- The paper presents a novel mutual reasoning approach (rStar) that significantly boosts small LLM performance without requiring fine-tuning.
- It employs a two-phase generation-discrimination method that uses MCTS-based reasoning and unsupervised feedback to validate solution trajectories.
- Empirical evaluations on GSM8K, MATH, and other benchmarks demonstrate accuracy improvements from 12.51% to 91.13%, highlighting its scalability and effectiveness.
Mutual Reasoning Makes Smaller LLMs Stronger Problem-Solvers
Introduction
The paper "Mutual Reasoning Makes Smaller LLMs Stronger Problem-Solvers" presents a methodological advancement aimed at enhancing the reasoning capabilities of Small LLMs (SLMs) without the need for fine-tuning or superior LLMs. This solution, termed rStar, leverages a self-play mutual reasoning framework, introducing a generation-discrimination process that allows SLMs to collaboratively generate and verify reasoning trajectories. Remarkably, this method shows significant improvements across various datasets, achieving accuracy levels comparable to those of specialized fine-tuned models.
Methodology
The core innovation of rStar lies in its two-step approach involving:
- Generation: Utilizing a Monte Carlo Tree Search (MCTS) algorithm augmented with a rich set of human-like reasoning actions.
- Discrimination: Incorporating another SLM to act as a discriminator, providing unsupervised feedback on the generated solutions.
Generation Process
In the generation phase, the paper proposes augmenting the MCTS with diverse human-like reasoning actions, which include:
- Proposing an one-step thought: Encouraging the model to generate the next step individually.
- Proposing the remaining thought steps: Generating subsequent steps in a combined manner akin to Chain-of-Thought (CoT).

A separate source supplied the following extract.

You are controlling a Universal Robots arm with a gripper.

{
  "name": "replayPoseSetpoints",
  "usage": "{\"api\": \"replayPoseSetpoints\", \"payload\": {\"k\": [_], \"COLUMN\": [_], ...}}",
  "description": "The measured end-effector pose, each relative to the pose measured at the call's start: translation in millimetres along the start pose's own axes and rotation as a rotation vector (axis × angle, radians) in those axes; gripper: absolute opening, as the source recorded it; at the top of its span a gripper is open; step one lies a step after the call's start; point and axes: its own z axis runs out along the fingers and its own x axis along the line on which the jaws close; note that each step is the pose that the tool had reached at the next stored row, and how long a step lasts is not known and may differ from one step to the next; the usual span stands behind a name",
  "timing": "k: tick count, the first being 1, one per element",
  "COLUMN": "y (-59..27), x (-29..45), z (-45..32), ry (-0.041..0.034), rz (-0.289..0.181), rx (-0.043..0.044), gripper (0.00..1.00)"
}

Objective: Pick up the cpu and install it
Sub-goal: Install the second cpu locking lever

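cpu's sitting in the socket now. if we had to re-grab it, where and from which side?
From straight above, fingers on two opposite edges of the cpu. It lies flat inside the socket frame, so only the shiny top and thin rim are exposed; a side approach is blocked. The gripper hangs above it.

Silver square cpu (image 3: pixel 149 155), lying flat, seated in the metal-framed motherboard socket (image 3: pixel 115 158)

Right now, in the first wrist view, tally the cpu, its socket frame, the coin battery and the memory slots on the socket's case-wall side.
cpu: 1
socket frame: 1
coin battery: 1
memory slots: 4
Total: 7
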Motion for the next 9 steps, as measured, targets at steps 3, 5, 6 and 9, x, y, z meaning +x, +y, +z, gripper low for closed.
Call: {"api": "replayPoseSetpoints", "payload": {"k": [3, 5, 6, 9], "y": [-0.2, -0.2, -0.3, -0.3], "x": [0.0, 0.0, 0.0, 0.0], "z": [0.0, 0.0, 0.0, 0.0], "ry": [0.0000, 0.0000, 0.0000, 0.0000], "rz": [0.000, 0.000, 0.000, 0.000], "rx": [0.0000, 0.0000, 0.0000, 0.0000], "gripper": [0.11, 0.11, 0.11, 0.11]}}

- Proposing sub-questions and their answers: Breaking down problems into simpler sub-questions, inspired by the least-to-most prompting technique.

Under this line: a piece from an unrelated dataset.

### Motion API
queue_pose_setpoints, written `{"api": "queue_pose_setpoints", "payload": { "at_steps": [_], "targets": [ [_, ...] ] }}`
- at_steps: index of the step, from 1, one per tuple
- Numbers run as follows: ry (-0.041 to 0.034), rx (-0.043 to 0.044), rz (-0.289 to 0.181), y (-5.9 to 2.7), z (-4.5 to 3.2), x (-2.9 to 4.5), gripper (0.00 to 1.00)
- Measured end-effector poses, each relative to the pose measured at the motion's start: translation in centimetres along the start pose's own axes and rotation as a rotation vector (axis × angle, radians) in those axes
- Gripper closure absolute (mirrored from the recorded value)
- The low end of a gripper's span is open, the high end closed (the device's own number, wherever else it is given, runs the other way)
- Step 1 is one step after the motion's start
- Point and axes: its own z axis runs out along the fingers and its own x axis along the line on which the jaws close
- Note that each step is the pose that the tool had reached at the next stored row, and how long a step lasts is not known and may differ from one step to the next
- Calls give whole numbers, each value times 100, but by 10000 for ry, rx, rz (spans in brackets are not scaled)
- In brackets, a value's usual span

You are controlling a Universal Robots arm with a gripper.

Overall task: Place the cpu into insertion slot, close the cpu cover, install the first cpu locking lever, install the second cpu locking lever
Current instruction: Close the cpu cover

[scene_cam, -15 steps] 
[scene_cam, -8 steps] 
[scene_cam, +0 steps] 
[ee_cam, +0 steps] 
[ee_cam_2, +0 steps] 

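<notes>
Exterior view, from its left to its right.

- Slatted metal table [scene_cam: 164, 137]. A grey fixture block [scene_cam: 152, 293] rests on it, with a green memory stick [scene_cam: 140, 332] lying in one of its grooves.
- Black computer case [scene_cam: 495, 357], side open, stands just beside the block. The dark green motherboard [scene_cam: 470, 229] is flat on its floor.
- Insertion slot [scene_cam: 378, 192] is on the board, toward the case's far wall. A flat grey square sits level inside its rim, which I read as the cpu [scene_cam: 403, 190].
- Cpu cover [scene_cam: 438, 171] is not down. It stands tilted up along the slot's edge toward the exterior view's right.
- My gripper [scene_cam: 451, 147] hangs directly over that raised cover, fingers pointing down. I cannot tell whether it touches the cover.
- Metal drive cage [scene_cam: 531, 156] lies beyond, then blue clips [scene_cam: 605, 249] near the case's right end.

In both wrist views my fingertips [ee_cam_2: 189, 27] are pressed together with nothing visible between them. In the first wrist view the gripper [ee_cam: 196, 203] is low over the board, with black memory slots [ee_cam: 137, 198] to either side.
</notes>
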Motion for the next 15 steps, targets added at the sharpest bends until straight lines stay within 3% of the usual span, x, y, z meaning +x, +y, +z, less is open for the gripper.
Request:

- Re-answering sub-questions: Revisiting and verifying sub-questions using few-shot CoT prompting.
- Rephrasing questions/sub-questions: Revisiting the problem statements to highlight conditions and context clearly.
These actions simulate a robust solution space exploration, significantly aiding the trajectory towards a correct reasoning process.
Discrimination Process
In the discrimination phase, the emphasis is on mutual reasoning consistency. Another SLM of similar capabilities verifies each trajectory by attempting to derive the solution based on partially known steps provided by the generator SLM. This step mirrors peer review mechanisms where consistency in derived outcomes suggests correctness.
Empirical Evaluation
Extensive experiments were conducted across various datasets such as GSM8K, GSM-Hard, MATH, SVAMP, and StrategyQA using multiple SLMs including LLaMA2-7B, Mistral-7B, and Phi3-mini-4k. Notable improvements were observed:
- GSM8K accuracy improved from 12.51% to 63.91% for LLaMA2-7B, and up to 91.13% for LLaMA3-8B-Instruct.

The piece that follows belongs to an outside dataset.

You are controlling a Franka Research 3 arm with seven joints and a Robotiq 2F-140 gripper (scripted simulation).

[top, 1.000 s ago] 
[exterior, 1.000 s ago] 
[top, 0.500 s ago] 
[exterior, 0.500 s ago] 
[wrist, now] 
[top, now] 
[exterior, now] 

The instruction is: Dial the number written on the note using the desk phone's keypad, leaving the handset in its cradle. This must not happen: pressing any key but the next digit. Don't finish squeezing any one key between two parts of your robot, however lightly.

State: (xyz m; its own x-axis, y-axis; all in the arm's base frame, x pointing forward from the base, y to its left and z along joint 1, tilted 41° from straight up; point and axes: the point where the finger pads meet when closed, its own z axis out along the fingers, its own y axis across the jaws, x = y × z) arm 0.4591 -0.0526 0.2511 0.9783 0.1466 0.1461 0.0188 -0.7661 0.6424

- GSM-Hard and MATH benchmarks showed strong performance with accuracy improvements up to 37.91% and 42.94%, respectively.
Implications
The practical and theoretical implications of this work are significant. On a practical level, it provides an avenue for deploying effective reasoning capabilities in SLMs, which are typically more accessible and less resource-intensive than LLMs. Theoretically, it challenges the belief that LLMs are requisite for advanced reasoning tasks, opening doors to more scalable models that achieve comparable performances.
Future Directions
Future research could explore optimizing the mutual reasoning approach, possibly by exploring different model architectures or further refining the action space and discrimination feedback mechanisms. Integrating more sophisticated feedback loops or peer review mechanisms inspired by human collaboration may also offer new insights.
In conclusion, the rStar approach showcased in this paper proves to be a significant stride in AI research, enhancing the reasoning prowess of SLMs without extensive resource dependencies. It sets a promising foundation for future advancements in model scalability and efficiency.